*TO DO*: From the line with "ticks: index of" to the line with "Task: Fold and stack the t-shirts", retype every line exactly, including those two, and leave out the rest of the data below.

*EXERCISE MATERIAL*:
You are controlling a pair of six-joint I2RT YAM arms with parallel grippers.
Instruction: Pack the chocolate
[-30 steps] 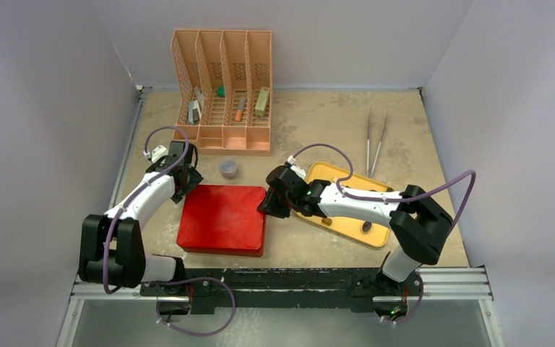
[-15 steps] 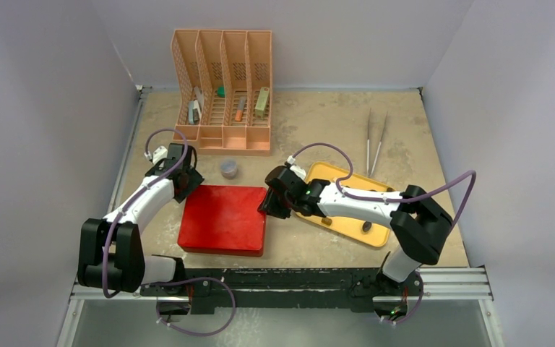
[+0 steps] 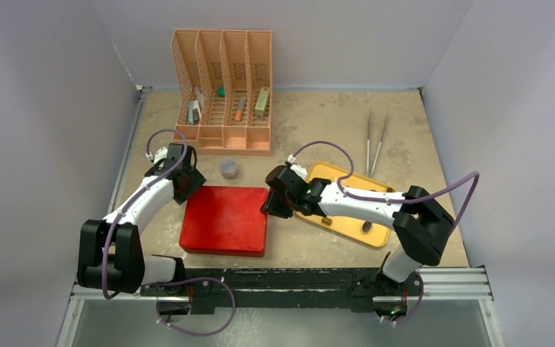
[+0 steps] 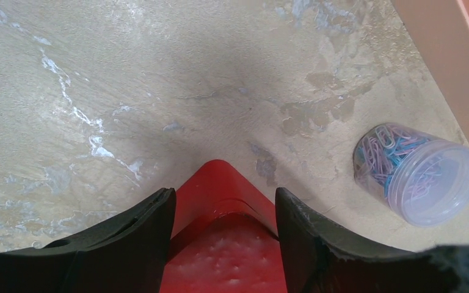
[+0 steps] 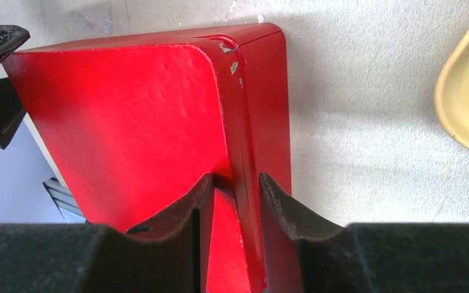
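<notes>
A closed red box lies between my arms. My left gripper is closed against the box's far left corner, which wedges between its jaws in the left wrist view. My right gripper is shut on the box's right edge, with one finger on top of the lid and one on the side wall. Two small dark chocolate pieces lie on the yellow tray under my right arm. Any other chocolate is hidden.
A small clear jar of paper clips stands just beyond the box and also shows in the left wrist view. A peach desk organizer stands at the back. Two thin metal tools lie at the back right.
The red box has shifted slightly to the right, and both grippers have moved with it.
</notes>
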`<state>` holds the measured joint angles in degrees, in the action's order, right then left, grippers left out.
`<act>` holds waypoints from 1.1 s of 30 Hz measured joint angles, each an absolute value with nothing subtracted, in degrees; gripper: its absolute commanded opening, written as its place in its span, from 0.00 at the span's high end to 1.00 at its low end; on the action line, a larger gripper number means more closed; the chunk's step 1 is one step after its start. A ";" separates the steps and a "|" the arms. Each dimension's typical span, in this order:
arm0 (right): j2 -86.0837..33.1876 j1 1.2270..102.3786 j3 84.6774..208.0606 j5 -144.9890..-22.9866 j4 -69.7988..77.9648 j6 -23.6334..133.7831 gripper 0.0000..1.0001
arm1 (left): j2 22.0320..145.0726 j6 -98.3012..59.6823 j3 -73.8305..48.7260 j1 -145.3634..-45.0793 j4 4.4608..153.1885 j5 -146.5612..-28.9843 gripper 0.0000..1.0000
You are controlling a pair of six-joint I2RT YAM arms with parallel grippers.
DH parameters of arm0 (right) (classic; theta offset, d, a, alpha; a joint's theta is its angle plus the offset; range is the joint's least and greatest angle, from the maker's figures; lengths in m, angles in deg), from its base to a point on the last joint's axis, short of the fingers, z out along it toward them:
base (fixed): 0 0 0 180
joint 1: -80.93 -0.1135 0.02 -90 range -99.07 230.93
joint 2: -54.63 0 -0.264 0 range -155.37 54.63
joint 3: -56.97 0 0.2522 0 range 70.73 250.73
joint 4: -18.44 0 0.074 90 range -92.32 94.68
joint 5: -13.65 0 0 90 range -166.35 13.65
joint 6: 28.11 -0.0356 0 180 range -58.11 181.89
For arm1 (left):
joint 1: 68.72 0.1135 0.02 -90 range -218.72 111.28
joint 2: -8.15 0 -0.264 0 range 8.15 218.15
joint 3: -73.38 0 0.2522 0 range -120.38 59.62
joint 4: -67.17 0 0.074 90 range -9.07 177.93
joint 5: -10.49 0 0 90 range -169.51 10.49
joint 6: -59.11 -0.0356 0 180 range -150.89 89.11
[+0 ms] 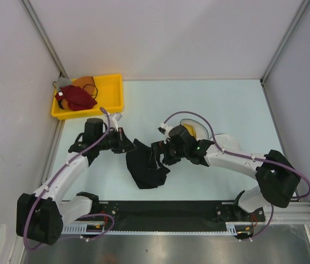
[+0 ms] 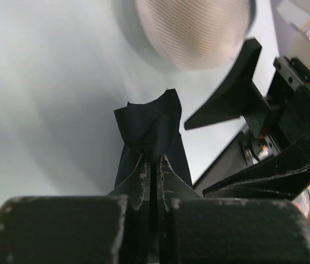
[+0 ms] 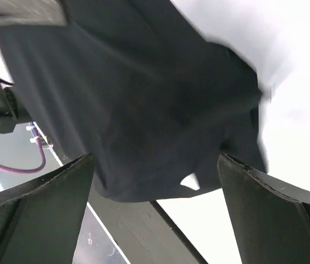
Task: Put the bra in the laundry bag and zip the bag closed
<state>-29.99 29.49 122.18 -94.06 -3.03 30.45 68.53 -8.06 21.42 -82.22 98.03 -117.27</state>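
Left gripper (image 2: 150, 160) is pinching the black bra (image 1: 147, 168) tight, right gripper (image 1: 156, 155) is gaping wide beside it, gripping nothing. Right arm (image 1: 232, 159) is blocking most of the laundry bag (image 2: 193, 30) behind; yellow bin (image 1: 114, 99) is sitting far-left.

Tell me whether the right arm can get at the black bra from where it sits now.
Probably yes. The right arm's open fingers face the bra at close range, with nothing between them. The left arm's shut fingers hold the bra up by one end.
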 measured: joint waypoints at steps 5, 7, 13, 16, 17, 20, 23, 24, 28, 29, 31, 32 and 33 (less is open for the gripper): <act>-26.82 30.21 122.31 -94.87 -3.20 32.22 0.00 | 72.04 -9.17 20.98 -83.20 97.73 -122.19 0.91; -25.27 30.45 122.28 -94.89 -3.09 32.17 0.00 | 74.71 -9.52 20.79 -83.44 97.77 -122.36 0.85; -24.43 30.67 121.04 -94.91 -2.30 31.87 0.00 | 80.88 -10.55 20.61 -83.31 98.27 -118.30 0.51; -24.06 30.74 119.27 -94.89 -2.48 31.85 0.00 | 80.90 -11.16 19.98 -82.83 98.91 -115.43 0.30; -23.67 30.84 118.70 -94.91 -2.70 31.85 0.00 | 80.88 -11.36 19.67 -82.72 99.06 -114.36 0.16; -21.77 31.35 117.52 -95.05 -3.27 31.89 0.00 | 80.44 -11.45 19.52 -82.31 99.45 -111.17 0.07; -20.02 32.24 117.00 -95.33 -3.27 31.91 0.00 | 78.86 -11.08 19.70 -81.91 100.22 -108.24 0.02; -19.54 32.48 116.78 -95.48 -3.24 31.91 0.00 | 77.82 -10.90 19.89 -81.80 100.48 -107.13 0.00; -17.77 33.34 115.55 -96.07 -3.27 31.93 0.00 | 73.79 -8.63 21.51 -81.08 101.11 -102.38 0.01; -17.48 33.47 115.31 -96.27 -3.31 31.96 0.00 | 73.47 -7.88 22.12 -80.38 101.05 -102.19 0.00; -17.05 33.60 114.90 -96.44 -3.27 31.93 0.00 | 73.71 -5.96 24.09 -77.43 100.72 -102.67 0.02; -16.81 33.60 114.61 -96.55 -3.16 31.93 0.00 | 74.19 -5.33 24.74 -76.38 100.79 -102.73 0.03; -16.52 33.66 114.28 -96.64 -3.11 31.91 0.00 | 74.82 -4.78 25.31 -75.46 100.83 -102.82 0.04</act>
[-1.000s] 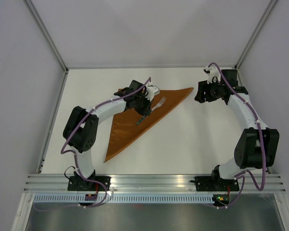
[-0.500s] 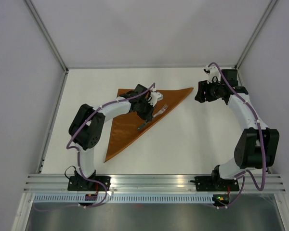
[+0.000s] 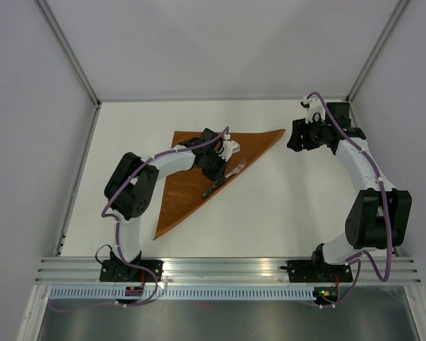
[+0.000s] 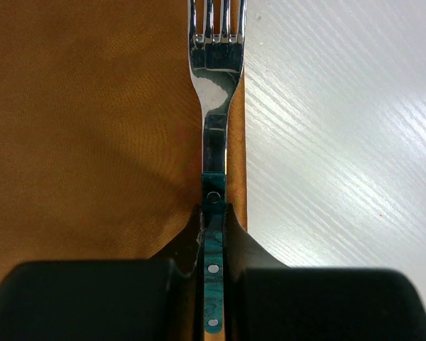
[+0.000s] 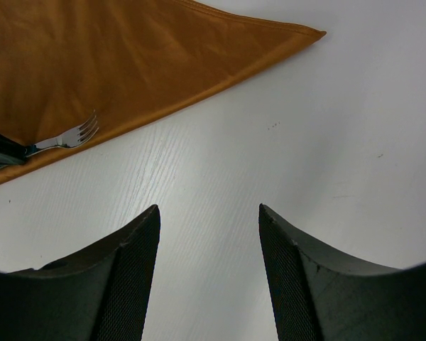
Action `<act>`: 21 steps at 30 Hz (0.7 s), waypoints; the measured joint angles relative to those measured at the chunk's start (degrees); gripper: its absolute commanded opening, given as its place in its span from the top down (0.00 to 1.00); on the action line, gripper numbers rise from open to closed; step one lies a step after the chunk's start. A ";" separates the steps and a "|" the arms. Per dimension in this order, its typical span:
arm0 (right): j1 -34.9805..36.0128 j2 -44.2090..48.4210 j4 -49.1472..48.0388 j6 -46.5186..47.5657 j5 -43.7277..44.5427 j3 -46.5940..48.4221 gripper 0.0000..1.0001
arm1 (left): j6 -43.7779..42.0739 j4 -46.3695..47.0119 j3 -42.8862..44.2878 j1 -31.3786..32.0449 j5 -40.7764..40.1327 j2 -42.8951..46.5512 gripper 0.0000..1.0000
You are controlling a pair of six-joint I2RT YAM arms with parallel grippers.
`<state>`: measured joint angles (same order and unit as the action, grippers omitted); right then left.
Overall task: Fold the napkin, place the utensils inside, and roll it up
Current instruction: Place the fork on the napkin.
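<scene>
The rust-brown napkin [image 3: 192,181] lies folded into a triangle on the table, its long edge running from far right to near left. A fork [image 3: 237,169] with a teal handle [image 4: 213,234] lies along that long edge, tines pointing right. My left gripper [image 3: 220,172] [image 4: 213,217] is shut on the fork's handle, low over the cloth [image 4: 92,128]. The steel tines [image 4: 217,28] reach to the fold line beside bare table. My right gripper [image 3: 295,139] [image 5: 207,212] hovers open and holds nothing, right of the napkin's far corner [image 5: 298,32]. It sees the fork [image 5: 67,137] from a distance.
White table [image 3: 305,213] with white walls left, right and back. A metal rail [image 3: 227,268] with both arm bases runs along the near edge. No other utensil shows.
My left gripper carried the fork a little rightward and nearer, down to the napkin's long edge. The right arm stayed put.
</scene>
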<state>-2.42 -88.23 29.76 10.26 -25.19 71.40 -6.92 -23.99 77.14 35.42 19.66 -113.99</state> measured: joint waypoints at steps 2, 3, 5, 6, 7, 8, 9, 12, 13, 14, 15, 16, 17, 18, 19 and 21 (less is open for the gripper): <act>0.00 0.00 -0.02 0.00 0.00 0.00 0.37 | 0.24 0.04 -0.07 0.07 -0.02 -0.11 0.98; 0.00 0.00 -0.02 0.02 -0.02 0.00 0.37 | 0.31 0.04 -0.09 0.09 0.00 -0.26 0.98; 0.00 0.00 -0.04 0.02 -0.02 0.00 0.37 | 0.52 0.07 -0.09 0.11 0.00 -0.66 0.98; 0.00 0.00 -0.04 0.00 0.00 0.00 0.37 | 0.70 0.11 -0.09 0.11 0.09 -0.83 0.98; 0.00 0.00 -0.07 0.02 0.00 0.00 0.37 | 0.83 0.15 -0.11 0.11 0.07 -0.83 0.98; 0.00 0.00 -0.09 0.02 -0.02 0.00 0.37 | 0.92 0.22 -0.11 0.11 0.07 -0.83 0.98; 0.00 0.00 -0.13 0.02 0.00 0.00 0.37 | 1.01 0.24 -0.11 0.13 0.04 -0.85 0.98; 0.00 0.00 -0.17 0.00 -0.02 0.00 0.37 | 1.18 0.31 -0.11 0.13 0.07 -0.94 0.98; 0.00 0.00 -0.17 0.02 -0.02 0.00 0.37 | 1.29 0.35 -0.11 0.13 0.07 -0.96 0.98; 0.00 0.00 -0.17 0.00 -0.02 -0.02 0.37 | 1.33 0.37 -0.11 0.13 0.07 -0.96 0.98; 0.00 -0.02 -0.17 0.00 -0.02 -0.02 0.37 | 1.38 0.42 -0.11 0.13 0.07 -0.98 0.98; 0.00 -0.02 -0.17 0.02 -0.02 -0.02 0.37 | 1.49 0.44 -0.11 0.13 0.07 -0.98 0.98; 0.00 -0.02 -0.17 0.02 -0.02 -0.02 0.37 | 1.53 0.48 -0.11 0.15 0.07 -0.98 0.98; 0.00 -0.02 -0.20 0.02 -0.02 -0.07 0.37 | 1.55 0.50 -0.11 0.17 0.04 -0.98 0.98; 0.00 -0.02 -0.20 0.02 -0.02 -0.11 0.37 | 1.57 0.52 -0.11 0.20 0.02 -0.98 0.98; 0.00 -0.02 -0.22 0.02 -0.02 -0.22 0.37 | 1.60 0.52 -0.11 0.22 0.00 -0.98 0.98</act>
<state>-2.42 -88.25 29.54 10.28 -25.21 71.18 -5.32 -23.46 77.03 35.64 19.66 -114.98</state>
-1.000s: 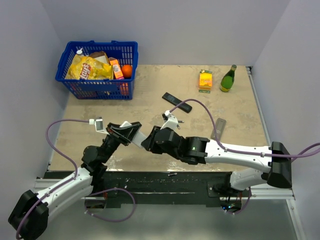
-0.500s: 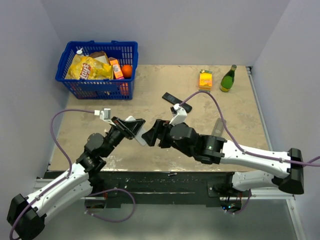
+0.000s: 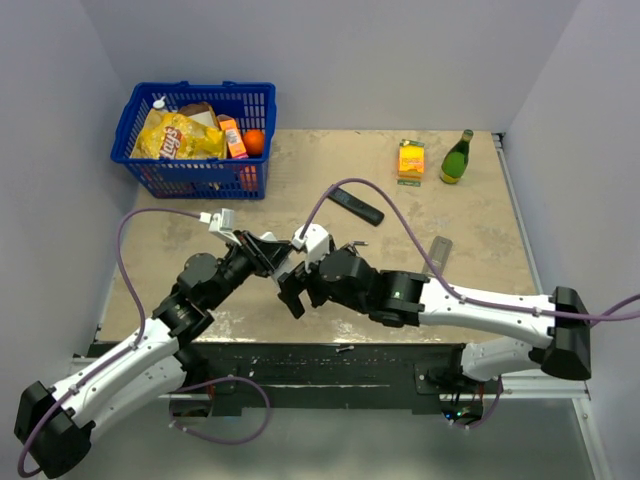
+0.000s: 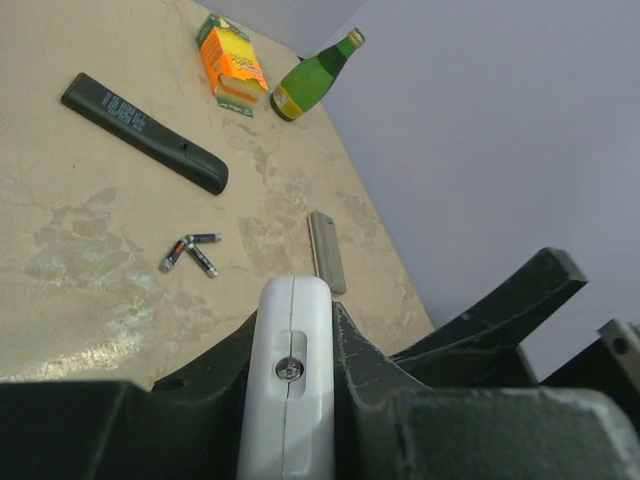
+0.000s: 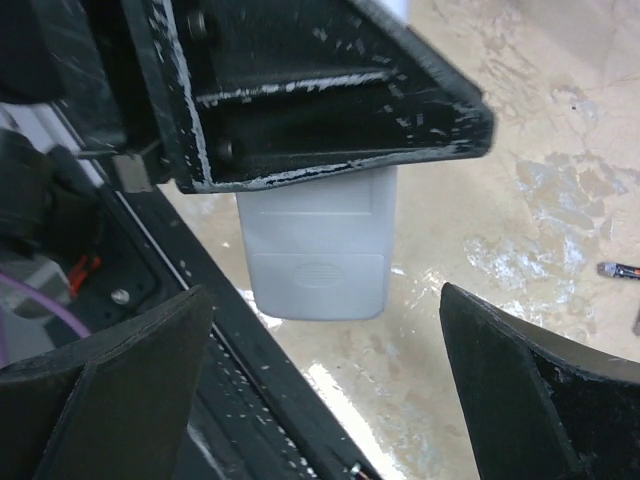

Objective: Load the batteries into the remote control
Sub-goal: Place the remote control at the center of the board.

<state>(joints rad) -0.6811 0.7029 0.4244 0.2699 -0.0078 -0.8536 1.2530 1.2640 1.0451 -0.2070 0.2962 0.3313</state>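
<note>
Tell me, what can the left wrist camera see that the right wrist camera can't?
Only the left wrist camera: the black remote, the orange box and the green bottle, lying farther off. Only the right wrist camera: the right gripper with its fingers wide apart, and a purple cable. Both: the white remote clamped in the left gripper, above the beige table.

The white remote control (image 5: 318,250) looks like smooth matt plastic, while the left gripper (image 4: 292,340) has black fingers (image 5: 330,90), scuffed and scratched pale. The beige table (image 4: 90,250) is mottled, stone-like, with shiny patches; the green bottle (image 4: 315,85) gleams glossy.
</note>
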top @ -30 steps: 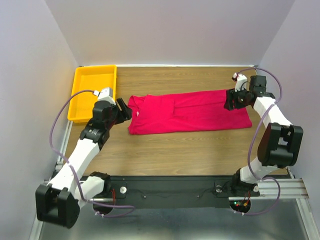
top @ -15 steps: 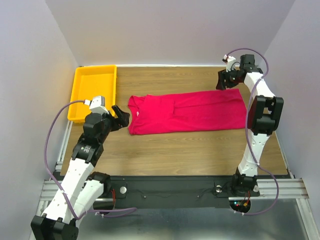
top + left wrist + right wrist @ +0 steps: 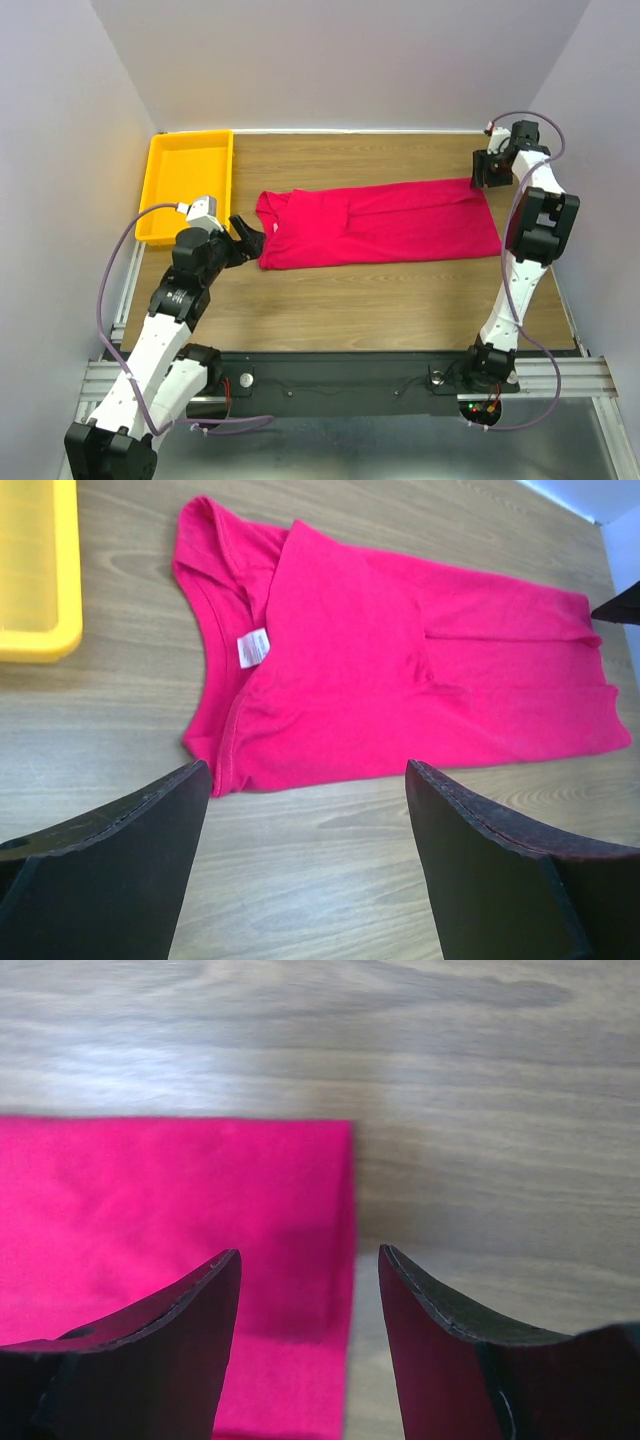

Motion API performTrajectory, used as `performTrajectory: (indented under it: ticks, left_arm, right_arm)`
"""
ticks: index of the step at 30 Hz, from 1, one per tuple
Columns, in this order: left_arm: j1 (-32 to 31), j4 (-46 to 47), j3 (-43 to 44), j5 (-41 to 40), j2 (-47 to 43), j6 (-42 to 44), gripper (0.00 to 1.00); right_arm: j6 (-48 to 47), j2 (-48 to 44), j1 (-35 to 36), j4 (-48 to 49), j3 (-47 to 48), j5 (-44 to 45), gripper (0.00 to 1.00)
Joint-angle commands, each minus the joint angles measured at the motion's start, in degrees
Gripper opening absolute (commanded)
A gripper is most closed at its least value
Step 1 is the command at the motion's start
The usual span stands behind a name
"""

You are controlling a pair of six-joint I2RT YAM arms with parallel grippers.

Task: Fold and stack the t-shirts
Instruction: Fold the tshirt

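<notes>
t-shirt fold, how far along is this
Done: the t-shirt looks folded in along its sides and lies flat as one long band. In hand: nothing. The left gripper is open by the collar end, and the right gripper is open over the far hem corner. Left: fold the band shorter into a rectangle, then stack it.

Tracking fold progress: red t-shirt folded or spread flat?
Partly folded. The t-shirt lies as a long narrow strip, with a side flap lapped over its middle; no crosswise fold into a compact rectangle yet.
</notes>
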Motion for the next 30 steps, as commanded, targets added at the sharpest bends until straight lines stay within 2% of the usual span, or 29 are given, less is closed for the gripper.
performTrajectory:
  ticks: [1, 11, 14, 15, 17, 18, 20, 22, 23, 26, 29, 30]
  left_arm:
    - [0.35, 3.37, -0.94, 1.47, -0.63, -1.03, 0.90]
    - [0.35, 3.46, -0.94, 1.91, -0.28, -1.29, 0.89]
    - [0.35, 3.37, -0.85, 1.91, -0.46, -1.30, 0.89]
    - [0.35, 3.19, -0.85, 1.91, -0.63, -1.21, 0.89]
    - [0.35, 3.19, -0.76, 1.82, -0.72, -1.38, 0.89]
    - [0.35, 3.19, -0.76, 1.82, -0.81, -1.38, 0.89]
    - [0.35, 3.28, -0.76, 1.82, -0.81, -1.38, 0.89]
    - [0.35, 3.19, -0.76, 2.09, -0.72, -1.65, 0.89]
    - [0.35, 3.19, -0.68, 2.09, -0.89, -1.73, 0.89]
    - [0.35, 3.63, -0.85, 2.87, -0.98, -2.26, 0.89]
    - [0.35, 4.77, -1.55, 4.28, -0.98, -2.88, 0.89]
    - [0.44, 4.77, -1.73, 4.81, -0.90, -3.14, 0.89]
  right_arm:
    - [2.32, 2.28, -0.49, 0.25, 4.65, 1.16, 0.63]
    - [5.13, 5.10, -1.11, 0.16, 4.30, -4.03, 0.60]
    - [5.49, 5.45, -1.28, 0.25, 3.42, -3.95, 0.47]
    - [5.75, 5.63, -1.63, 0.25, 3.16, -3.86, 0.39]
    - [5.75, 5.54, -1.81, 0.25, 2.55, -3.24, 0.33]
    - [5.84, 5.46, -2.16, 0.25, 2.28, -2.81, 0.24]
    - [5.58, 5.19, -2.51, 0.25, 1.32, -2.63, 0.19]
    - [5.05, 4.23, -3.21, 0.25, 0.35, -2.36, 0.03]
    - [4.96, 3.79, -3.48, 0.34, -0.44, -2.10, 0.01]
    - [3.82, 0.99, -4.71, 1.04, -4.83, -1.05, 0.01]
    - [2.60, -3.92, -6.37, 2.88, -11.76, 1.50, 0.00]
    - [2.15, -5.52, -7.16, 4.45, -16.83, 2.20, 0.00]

*SOLUTION TO THIS EXERCISE*:
ticks: index of the step at 30 Hz, from 1, one per tuple
Columns, in this order: left_arm: j1 (-32 to 31), j4 (-46 to 47), j3 (-43 to 44), j5 (-41 to 40), j2 (-47 to 43), j6 (-42 to 44), gripper (0.00 to 1.00); right_arm: j6 (-48 to 47), j2 (-48 to 44), j1 (-35 to 36), j4 (-48 to 49), j3 (-47 to 48), j5 (-44 to 45), gripper (0.00 to 1.00)
Joint-angle commands, each minus the joint angles measured at the motion's start, in degrees
Gripper opening absolute (commanded)
A gripper is most closed at its least value
Step 1 is the command at the motion's start
The usual span stands behind a name
"""

You are controlling a pair of six-joint I2RT YAM arms with parallel grippers.

Task: Fold and stack the t-shirts

This answer has been given in full.